Select Committee on Public Administration Second Special Report



This memorandum sets out the Government response to the comment and recommendation in the report of the Select Committee on its investigation of selected Health Service Ombudsman cases.


The Government recognises that the widening of the Ombudsman's jurisdiction from April 1996 has inevitably lead to an increase in his workload and acknowledges the efforts the Ombudsman has made to adjust the working methods of his office to meet this demand. In particular, the Government welcomes the Ombudsman's willingness to become involved in complaints in a more informal way, if appropriate, where this can result in the resolution of complaints without the need for formal investigation.


We therefore recommend that efforts be made to reduce the average time to complete investigations still further, particularly where this involves complainants (or those on whose behalf complaints have been made) who continue to be in need of care (paragraph 7).

Previous Government responses to the Committee's reports have acknowledged the ongoing efforts of the Ombudsman (both previous and current incumbents) to reduce the length of time it takes his office to complete investigations. The Ombudsman is right though to stress the need for a balance to be drawn between speed and thoroughness of an investigation. However, the Government understands the concerns behind this recommendation and expects the NHS to continue to provide appropriate treatment to patients at the appropriate time irrespective of whether a complaint has been made.


The Government is aware that on the vast majority of occasions the NHS acts on the Ombudsman's recommendations and would expect this to be the case except where there are valid reasons not to do so. It is a matter of regret that a dental practitioner had to be named because he refused to act on, and apologise for, the shortcomings identified by the Ombudsman. The Government takes the Ombudsman's investigations very seriously and so must all those providing services in the NHS. Health professionals are part of a public service and have to be accountable for what they do.

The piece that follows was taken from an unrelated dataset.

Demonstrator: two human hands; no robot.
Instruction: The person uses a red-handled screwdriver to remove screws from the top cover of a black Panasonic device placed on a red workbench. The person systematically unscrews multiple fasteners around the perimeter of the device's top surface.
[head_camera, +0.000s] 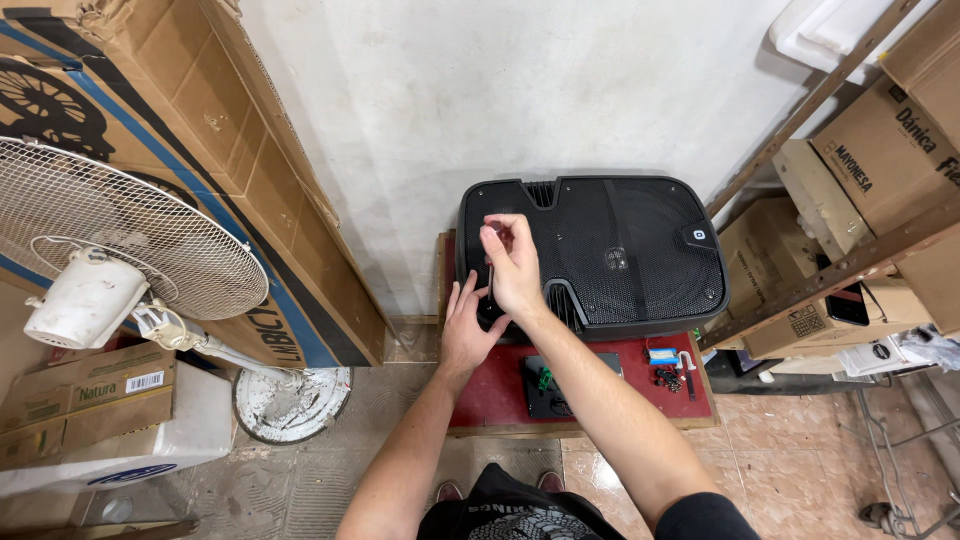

On the issue of redress, the circumstances in which special payments (for example, ex-gratia payments) can be made are set out in "Government Accounting". The Department has delegated authority from the Treasury to make special payments and has further delegated authority to NHS organisations to make payments within agreed limits. As the Committee knows, the Ombudsman is already able to recommend financial redress if he deems this appropriate and the NHS is able to make ex-gratia payments in certain circumstances, principally where there has been some financial loss incurred by the complainant. NHS organisations can make payments where there has been no financial loss incurred but this can only be in exceptional circumstances. Any change to these arrangements, for example, the introduction of a separate broader code for the NHS would need to be agreed with the Treasury.


Existing guidance on the setting up of continuing care review panels (CCRPs) states that a health authority must convene a panel if a patient seeks a review on the grounds that local eligibility criteria for continuing in-patient care have not been correctly applied in his or her case. The guidance makes it clear that authorities may only decline to convene a panel in exceptional circumstances i.e. where the patient clearly falls outside the eligibility criteria or where the complaint does not fall within the panel's remit. The Department of Health is considering whether it is possible to make this guidance still clearer as part of the current review of continuing care policy and the guidance.

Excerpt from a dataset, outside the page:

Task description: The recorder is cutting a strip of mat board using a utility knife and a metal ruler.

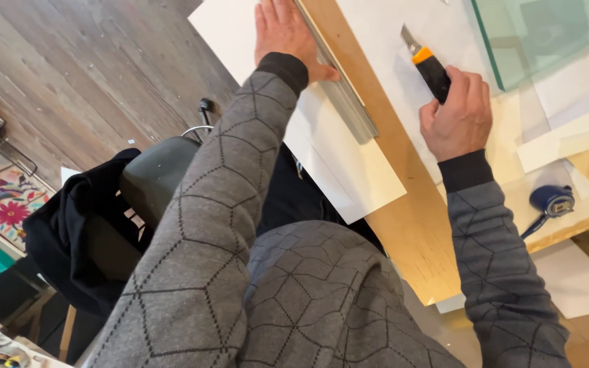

The new Chief Executive of the Health Authority, who attended the Select Committee hearing in his former guise as Director of Social Services for Herefordshire, has confirmed that all staff have been made aware that requests for CCRPs may not be made in precise terminology as the Committee points out. If necessary, explanations and assistance are offered to ensure that the Authority is clear about the wishes of the complainant.

NHS complaints procedure and role of the Convenor

The Government acknowledges the concerns expressed by the Committee about the complaints procedure, particularly the independent review element and the role of the Convenor. The Government response to the previous report from the Committee reported that guidance for Convenors was being produced and this (Good Practice Guide for Convenors - Advice for Convenors on their role in the NHS complaints procedure) was issued in October 1999. The Department of Health is also working on further guidance for Convenors explaining the effect of the NHS Plan and picking out some key points for Convenors on their role based on the experience of Convenors themselves.

The report mentions the evaluation of the complaints procedure. This two-year, independent project was completed at the end of last year and the evaluation team has submitted its report to Ministers at the Department of Health. The intention is to publish the report as part of a wide consultation once Ministers have considered the report's findings. In the meantime though the Government expects the NHS to operate the current procedure within the spirit and framework of the guidance and Directions.

The Committee's role

The Government shares the Committee's views on its role and involvement in individual cases as expressed in paragraph 16 of the report. Whilst understanding the point made by the Committee in relation to this particular case the Government accepts the Health Authority's assurances that the funding position was agreed following the proper processes rather than as a result of any outside influence.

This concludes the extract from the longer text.